It was a valiant effort to try and restructure, but struggling gear-maker Nortel Networks has seen the writing on the wall. It said late Friday that it will parcel out its remaining assets to buyers.
The decision effectively ends Nortel’s bankruptcy court restructuring efforts. It was clear, it said, that the restructuring would not result in any value or equity for shareholders.
The hoped-for outcome of liquidation, according to CEO Mike Zafirovski, is for Nortel’s remaining business units to be sold to buyers that will keep the intellectual property, customer base and employee headcount as intact as possible.
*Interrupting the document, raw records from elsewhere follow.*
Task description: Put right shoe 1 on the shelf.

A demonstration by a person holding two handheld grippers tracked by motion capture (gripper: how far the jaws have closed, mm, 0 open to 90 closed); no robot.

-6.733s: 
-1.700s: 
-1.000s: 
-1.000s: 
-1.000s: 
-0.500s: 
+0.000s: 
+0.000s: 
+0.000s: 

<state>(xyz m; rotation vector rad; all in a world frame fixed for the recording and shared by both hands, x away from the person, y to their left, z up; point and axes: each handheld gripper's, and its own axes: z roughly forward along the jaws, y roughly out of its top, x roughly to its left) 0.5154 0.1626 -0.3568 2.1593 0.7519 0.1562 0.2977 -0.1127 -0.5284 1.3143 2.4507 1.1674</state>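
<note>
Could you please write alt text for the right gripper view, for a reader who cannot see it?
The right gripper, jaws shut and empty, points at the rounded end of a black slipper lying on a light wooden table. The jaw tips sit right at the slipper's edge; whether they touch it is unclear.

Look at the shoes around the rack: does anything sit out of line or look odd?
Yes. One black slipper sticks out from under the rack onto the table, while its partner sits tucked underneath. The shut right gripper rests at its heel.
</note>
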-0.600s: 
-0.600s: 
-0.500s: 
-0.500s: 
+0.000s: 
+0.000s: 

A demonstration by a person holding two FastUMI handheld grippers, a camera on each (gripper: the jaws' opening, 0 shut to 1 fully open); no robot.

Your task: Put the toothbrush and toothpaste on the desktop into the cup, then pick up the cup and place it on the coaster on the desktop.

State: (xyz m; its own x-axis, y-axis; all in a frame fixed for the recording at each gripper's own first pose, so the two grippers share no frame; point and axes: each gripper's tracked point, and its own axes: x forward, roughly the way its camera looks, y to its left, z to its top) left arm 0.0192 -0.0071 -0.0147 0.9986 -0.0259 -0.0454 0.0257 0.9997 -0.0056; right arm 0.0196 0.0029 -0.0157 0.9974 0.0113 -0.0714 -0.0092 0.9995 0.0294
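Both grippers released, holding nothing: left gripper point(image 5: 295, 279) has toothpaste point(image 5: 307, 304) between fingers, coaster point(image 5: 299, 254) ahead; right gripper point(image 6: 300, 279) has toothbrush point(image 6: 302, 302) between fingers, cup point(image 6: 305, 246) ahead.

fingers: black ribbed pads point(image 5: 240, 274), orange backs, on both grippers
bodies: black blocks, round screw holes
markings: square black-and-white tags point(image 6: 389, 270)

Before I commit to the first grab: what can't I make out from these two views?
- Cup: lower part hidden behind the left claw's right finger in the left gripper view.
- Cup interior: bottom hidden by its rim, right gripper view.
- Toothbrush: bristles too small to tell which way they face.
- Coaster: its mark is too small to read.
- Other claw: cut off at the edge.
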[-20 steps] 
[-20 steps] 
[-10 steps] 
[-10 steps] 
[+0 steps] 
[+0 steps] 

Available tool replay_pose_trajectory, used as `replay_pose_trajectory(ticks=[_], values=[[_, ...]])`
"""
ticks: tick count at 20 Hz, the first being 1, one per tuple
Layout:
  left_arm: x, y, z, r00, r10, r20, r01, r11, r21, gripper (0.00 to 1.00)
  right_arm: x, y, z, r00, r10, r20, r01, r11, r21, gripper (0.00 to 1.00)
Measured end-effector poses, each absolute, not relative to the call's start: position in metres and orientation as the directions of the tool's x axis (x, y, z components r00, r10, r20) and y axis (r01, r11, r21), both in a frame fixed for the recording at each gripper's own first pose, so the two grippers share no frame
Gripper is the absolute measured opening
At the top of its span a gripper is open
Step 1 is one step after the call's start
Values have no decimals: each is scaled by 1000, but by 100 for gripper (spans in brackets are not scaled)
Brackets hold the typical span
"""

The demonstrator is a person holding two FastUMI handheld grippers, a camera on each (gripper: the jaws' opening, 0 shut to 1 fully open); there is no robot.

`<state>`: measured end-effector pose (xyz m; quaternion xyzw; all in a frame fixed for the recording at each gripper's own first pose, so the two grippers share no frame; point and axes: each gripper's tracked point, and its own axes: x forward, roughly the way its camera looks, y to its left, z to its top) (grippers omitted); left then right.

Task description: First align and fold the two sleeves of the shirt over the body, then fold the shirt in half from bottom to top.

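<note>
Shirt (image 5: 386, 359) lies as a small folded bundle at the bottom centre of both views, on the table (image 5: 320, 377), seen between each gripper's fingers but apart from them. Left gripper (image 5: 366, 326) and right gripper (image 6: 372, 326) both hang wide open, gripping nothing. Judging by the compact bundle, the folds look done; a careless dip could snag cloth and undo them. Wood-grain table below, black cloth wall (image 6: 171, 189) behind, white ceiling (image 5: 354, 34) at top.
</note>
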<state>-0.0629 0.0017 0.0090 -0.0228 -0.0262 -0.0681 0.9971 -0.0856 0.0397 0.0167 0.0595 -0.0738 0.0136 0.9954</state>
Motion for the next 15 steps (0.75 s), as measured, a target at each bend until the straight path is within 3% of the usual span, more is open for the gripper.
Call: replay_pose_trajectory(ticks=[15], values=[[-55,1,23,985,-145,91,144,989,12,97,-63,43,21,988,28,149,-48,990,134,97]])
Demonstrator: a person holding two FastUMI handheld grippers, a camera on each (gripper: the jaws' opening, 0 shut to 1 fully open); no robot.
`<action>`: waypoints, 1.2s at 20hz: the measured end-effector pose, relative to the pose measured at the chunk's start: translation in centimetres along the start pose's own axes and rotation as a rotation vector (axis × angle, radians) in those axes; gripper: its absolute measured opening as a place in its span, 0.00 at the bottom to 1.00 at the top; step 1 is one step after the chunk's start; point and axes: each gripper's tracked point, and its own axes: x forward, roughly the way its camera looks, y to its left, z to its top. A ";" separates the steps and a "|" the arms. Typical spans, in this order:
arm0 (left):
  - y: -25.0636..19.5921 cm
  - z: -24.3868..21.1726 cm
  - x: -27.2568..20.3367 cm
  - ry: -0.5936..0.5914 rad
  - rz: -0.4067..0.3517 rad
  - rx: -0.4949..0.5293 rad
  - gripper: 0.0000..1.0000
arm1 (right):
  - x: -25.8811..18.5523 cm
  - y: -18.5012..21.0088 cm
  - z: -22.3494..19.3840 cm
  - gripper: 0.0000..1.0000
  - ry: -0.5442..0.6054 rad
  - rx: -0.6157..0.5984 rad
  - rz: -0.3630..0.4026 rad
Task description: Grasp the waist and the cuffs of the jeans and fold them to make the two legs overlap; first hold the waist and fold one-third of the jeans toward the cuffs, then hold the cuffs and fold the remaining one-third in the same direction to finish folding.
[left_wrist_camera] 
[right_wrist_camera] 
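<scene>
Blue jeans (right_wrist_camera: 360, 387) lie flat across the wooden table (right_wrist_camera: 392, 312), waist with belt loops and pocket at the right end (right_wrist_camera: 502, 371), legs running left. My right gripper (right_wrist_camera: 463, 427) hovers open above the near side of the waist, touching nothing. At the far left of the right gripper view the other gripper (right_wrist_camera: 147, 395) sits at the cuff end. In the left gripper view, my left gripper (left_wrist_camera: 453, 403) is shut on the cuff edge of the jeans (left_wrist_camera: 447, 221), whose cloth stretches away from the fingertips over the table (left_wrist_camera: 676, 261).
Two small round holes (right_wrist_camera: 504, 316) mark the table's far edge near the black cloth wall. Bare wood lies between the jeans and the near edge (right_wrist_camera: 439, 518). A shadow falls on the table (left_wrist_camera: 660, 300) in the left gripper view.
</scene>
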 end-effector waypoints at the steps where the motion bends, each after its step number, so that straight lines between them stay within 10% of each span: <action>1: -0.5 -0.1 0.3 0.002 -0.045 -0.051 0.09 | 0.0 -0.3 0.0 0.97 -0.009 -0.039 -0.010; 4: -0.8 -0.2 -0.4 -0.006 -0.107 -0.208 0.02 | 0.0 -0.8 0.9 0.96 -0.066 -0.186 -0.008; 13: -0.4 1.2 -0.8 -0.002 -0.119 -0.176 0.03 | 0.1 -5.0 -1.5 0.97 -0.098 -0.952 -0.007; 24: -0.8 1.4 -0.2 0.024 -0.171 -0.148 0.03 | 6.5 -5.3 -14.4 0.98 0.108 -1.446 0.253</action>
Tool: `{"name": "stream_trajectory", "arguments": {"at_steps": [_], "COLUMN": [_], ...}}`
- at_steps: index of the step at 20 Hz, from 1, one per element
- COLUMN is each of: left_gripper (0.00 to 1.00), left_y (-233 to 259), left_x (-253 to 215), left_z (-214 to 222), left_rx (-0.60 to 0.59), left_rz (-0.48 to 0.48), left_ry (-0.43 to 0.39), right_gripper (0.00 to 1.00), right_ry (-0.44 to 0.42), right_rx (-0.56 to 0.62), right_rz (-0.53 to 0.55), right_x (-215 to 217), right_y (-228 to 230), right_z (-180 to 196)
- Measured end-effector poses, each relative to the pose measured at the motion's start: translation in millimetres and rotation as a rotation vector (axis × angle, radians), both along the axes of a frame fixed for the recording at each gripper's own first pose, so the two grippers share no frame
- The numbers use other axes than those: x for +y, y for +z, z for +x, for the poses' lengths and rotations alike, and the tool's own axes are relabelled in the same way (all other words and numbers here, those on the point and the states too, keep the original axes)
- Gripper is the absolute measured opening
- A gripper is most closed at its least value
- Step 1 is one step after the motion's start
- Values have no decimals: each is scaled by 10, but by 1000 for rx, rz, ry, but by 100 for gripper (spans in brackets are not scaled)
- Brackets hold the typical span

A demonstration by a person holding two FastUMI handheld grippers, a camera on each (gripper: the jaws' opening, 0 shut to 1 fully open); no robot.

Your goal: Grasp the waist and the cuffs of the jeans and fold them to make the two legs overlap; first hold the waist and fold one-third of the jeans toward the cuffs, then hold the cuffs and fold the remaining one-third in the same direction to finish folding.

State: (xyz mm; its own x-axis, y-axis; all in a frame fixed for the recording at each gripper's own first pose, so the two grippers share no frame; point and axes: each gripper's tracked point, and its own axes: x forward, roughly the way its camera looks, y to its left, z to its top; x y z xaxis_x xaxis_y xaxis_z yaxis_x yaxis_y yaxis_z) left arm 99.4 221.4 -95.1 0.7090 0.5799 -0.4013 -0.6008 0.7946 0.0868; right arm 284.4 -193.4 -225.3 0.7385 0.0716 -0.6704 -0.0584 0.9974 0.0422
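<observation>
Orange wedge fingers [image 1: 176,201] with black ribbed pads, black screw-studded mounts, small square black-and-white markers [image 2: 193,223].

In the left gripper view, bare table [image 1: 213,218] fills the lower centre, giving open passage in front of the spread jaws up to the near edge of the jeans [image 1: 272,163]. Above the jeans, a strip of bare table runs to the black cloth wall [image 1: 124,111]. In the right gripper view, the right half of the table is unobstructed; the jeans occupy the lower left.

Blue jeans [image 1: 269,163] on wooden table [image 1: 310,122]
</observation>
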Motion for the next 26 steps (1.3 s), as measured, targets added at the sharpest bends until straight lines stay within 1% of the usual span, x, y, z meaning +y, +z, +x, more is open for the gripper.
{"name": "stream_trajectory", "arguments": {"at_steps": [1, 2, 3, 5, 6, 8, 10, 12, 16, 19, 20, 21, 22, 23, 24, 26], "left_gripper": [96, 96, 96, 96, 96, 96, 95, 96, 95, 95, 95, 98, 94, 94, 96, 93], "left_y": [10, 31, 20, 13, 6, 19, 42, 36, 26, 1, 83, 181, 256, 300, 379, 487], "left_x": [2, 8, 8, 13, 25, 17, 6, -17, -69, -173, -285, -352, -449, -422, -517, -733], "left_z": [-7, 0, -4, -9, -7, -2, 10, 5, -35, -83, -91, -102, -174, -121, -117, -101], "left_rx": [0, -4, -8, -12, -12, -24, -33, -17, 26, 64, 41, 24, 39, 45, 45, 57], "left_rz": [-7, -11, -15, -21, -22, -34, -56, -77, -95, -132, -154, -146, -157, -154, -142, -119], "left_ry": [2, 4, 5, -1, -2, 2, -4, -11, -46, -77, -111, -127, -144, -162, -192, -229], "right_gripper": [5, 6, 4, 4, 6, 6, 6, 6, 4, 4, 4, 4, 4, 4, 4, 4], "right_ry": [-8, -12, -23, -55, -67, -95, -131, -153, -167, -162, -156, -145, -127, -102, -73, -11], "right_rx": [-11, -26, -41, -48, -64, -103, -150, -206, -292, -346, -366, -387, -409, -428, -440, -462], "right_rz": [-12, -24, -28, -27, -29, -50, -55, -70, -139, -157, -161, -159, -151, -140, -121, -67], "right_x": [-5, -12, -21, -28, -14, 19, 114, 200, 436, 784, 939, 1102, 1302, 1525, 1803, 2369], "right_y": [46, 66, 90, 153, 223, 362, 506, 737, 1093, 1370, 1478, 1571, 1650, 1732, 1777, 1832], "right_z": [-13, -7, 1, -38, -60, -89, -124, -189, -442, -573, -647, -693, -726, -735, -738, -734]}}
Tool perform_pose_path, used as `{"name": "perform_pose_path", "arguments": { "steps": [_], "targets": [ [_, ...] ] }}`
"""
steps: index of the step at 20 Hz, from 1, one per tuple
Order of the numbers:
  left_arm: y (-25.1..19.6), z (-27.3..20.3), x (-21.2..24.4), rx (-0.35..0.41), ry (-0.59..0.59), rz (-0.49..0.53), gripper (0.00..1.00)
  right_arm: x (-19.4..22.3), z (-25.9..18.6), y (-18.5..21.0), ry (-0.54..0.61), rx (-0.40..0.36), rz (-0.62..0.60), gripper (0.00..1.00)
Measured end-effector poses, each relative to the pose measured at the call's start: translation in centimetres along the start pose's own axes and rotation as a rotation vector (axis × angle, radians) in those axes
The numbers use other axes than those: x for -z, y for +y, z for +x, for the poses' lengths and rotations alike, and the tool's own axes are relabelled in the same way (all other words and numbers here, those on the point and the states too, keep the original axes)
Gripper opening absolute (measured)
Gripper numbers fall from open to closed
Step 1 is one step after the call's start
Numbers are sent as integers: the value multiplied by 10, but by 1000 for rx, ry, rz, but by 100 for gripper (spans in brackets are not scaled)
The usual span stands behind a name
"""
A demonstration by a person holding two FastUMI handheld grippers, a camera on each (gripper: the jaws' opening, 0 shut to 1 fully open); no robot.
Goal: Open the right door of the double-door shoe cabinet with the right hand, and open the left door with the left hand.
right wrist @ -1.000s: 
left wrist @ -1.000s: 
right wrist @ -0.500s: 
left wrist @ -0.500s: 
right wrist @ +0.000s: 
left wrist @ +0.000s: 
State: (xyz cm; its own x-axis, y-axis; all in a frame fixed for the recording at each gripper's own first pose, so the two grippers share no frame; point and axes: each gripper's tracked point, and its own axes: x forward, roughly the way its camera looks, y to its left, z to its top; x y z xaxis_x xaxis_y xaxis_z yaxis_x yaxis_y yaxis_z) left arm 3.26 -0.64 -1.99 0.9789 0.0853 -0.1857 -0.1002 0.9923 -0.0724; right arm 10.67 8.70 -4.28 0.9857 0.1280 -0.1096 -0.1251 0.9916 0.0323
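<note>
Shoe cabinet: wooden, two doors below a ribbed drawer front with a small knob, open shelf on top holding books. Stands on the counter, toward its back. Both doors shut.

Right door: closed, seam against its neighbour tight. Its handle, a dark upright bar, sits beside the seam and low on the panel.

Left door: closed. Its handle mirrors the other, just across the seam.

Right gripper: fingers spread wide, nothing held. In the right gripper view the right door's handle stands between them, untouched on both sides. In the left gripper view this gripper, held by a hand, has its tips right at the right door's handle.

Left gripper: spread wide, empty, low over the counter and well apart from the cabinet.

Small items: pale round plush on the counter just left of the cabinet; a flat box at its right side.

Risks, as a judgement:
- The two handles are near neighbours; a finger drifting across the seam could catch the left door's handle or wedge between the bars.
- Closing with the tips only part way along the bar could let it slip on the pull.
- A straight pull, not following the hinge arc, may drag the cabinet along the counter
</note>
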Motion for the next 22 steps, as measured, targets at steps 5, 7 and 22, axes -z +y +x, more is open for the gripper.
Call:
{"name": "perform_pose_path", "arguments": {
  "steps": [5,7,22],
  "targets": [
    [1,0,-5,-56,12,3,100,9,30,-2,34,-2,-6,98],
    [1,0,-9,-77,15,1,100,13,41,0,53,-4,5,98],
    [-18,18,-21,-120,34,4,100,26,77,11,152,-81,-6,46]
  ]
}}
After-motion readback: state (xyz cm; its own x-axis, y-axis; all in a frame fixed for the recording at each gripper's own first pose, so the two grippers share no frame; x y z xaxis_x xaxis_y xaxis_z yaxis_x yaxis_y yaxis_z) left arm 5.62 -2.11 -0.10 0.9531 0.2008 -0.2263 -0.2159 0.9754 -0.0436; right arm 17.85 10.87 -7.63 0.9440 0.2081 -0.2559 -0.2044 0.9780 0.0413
“This will ensure Nortel’s strong assets – technologies, customer relationships and employees continue to play an important role in driving the future of communications,” he said in a statement. “Customers have demonstrated consistent support for our products and services, and we want to ensure they continue to benefit from Nortel’s technology and know-how.”
He added, “It is important to provide our employees with a clear sense of direction around their future and potential opportunities with the new companies.”
The Tortonto-based vendor said that it’s in “advanced” discussions to sell off its operating divisions, but that it is assessing other restructuring alternatives in case it’s unable to “maximize value” through sales.
Late Friday it agreed to accept a $650 million bid by Nokia Siemens Networks for its wireless division, which is the most lucrative of its carrier businesses.
Nortel has applied to delist its common shares and the NNL preferred shares from trading on the Toronto Stock Exchange, commencing before the opening of trading on Monday, June 22.